Jean Birnbaum, dans Le Courage de la nuance (2021), rappelait la figure de Georges Bernanos, rejeté par la droite pour avoir dénoncé Franco, ou celle de Raymond Aron, qui, en 1933, passait des soirées entières à dialoguer avec des étudiants nazis. Pour comprendre, avec un vrai sens de l’écoute.
Tiens, après L’Écume des jours, je crois que je vais lire L’Opium des intellectuels…
Bonjour
Ces chroniques prennent décidément une forme plus personnelle et moins locale à la fois.
Ça reste passionnant par le choix des sujets et les analyses offertes.
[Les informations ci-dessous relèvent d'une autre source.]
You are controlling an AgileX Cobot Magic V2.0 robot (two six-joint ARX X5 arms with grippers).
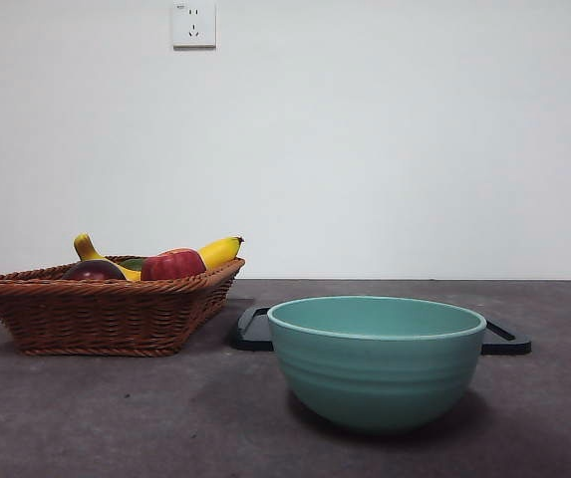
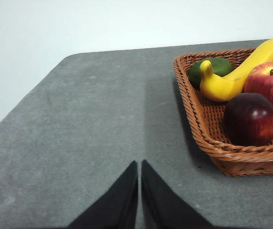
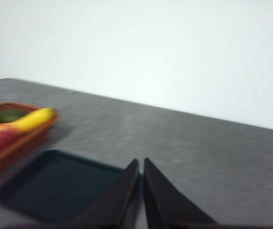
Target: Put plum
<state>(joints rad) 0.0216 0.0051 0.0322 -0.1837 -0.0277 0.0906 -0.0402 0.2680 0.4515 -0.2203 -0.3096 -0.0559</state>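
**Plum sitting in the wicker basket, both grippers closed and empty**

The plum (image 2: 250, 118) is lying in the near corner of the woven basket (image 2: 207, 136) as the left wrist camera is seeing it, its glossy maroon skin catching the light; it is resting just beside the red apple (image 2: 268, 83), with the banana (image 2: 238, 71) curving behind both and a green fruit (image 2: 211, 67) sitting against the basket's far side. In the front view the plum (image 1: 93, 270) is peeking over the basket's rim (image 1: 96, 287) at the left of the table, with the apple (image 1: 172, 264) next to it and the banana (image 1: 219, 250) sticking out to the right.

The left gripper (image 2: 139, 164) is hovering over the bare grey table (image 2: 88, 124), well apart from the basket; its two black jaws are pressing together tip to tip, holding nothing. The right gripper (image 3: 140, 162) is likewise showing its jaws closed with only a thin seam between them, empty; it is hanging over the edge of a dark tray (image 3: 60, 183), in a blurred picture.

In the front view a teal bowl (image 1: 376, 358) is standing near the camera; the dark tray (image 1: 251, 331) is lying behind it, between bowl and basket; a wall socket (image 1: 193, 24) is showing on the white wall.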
Avez vous pensé à organiser des cafés littéraires ou des (petites) universités de philo façon Michel Onfray-de-Pénestin ?
Quelle bonne idée ! Frédéric Fouque a eu la même et a organisé un atelier philo cette année qui a réuni une douzaine de personnes pour 8 ou 9 séances : histoire de la philo prolongée par une séance sur la tragédie grecque (Antigone, Oedipe) et une autre sur le théâtre baroque et classique (Hamlet, Le Cid). Frédéric reprendra en octobre prochain avec une première séance sur « 1984 » de George Orwell. Vous trouverez ses coordonnées dans mon article du 8 janvier qui annonçait la tenue de cet atelier.